By Shari Hill.
First published in the Twice-Exceptional Newsletter (http://www.2enewsletter.com), March/April 2012
2e Newsletter asked three SMPG facilitators to discuss their experiences leading these groups and what parents get out of the experience. The facilitators are:
· Melissa Sornik, a licensed master social worker and author of the accompanying article (www.melissasorniklmsw.com)
· Lori Comallie-Caplan, a licensed master social worker specializing in children and adolescent counseling and evaluation (http://comallie-caplan.com), current president of the SENG Board, and Board Champion for SENG Model Parent Groups.
· Heidi Molbak, an educational consultant about to receive a master’s degree in counseling and specializing in the placement of gifted and twice-exceptional students (hmolbak@yahoo.com); former SENG Director and current SENG Liaison for the state of Louisiana.
Their edited responses follow.
2e Newsletter: Why do parents join the SMPG — what are they looking for?
Lori: Parents are looking for answers, reassurance, and other parents who have similar experiences. They are faced with questions about their concerns that are difficult for parents of non-gifted children to understand.
Heidi: Parents are looking for help to understand their children so that they can learn to guide them more effectively and to “roll with the flow” of the gifted family. Sometimes they’re confused by their children’s behaviors and the intensity of their households, despite doing everything “by the book.” Their children don’t act like other children at the park, in school, at birthday parties, and in the grocery store.
2e Newsletter: How does the SMPG differ when it’s presented for parents of 2e children versus parents of gifted children?
Heidi: If there are parents of 2e children in the group, I address it. I would cover that chapter [in A Parent’s Guide to Gifted Children] early on and infuse 2e into all of the sessions.

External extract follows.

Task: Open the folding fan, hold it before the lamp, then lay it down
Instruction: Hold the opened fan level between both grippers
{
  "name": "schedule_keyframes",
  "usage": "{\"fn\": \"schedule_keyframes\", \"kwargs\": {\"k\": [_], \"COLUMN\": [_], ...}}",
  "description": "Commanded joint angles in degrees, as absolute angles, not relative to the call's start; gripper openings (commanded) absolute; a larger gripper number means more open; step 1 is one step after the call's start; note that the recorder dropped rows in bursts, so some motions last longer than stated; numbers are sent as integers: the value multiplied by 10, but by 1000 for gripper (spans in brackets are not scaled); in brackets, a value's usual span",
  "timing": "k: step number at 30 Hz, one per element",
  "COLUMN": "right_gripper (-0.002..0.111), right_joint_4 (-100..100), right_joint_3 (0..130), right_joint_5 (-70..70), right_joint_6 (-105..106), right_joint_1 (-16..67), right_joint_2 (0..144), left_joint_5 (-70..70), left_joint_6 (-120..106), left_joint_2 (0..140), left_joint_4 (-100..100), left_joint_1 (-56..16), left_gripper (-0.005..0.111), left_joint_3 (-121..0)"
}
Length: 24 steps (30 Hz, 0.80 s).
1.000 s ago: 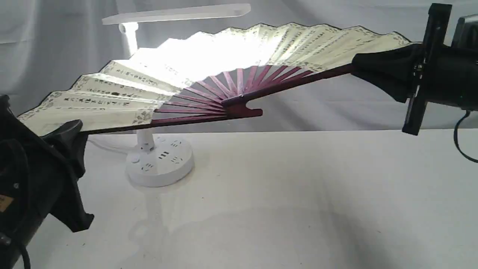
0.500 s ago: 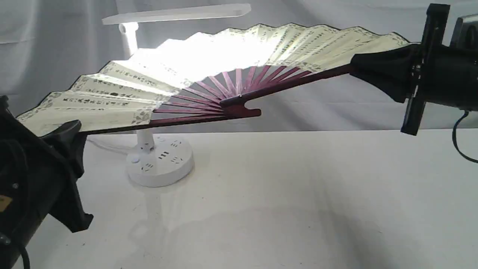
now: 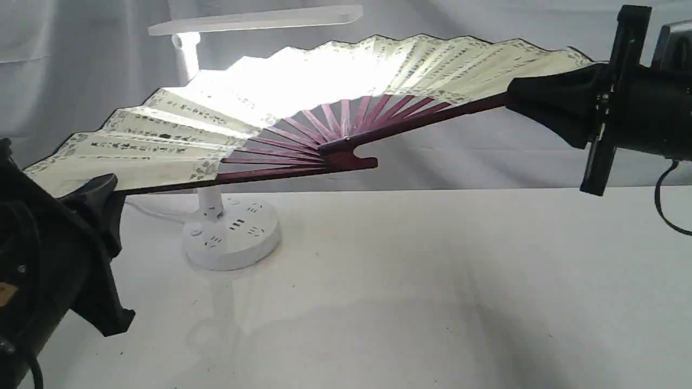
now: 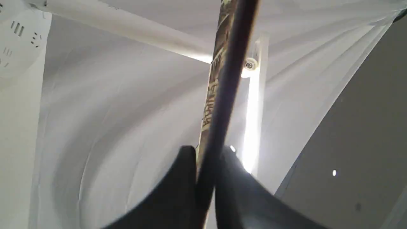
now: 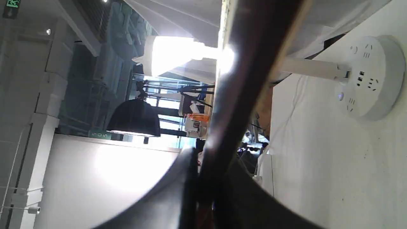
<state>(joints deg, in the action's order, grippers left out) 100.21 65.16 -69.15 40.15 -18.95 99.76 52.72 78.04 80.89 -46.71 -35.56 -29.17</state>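
The folding fan (image 3: 303, 86) is spread fully open and held in the air above the tabletop (image 3: 432, 281), touching nothing below it. In the exterior view its arc runs from about 8 o'clock up to 2 o'clock. The maroon ribs meet at a pivot near the centre, and the cream leaf with its black script fans out toward 12 o'clock.

The left pincer (image 3: 102, 186) is clamped on the outer guard at the 8 o'clock end. The left wrist view shows its two black fingers pressed against either face of the dark guard. The right pincer (image 3: 521, 97) grips the opposite guard at the 2 o'clock end, and the right wrist view shows its fingers closed tight on the wood in the same way.

The lamp (image 3: 232, 237) stands on the tabletop at about 9 o'clock from the centre, just behind the fan. Its round base with sockets is plainly in sight, while the leaf crosses in front of the stem. The bar head reaches out above the fan toward 12 o'clock. The lamp is lit, and the leaf beneath the head glows a washed-out white.

A white cloth (image 3: 81, 65) hangs behind the scene.
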Motion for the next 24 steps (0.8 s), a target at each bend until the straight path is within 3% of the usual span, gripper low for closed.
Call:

Melissa: To me it’s pretty much the same because all 2e children are gifted. I supplement the group with my own information and knowledge about 2e and offer strategies and interventions for parents based on my experience.
2e Newsletter: How do the meetings work?
Melissa: The 10-session format is based on SENG’s book A Parent’s Guide to Gifted Children and includes:
· Identification and characteristics
· Communication
· Motivation, enthusiasm, underachievement
· Discipline and self-management
· Intensity, perfectionism, and stress
· Idealism, unhappiness, and depression
· Acquaintances, friends, and peers
· Siblings and only children
· Values, traditions, and uniqueness
· Complexities of successful parenting
Heidi: There are typically 10 to 20 parents in the group, representing 5 to 10 families. Both parents and caregivers are encouraged to attend so that the adults caring for the child are learning together and applying what they have taken from the group.
Some weekly sessions are held in a community space, such as a community center or library, and others are held in a psychologist’s office or in a school meeting room. The session opens up with reviewing homework from the week before and then moves to a discussion of the current book chapter. Facilitators ensure that each member of the group is heard and that no one dominates the discussion.
Lori: Facilitators do not lecture but take a back seat and let the parents communicate with each other.
2e Newsletter: How does the group come together, open up, and share with one another?
Lori: Parents come the first time and are nervous but searching for a sense of belonging. The facilitators model that we are all here because we want to nurture the social/emotional needs of our gifted children. Facilitators, then parents, introduce themselves without any disclosure of occupation or social/economic status. I have multi-ethnic, multi-cultural, and multi-socioeconomic transcends the differences that families may have.
2e Newsletter: What happens when the group ends?
Lori: Eight to ten weeks is the optimal time for a family to keep a commitment to the group. Sometimes participants form friendships that last beyond the group, and some parents come back and do the group all over again when their elementary child reaches middle school and they develop a whole new set of questions.
Melissa: I’ve just finished my second SENG model group. The first one was held at the Lang School [a school for twice-exceptional students in New York City] last year. Those parents expressed an interest in going on with a general support group, which I will be facilitating at the school once a month.
Members of my other group on Long Island became so attached that they were dreading the last session and asked to continue. I will be running a once monthly support group for them as well.
2e Newsletter: What changes do you see in the participants over the course of the sessions?
Heidi: Participants change quite a bit over the course of the 10 sessions! I have witnessed a quiet father, initially reporting he was there because his wife wanted him to support her, share with us that this was the single most important life-changing event he has ever had. Participants learn as much about themselves, or more, than they learn about their children. The group becomes a peer group for the participants. They leave invigorated, supported, and validated.
Lori: Parents recognize the gifted traits in themselves. Self-reflection leads to better parenting, and better parenting leads to better relationships with their children. I’ve had many parents tell me, “This group saved our family!”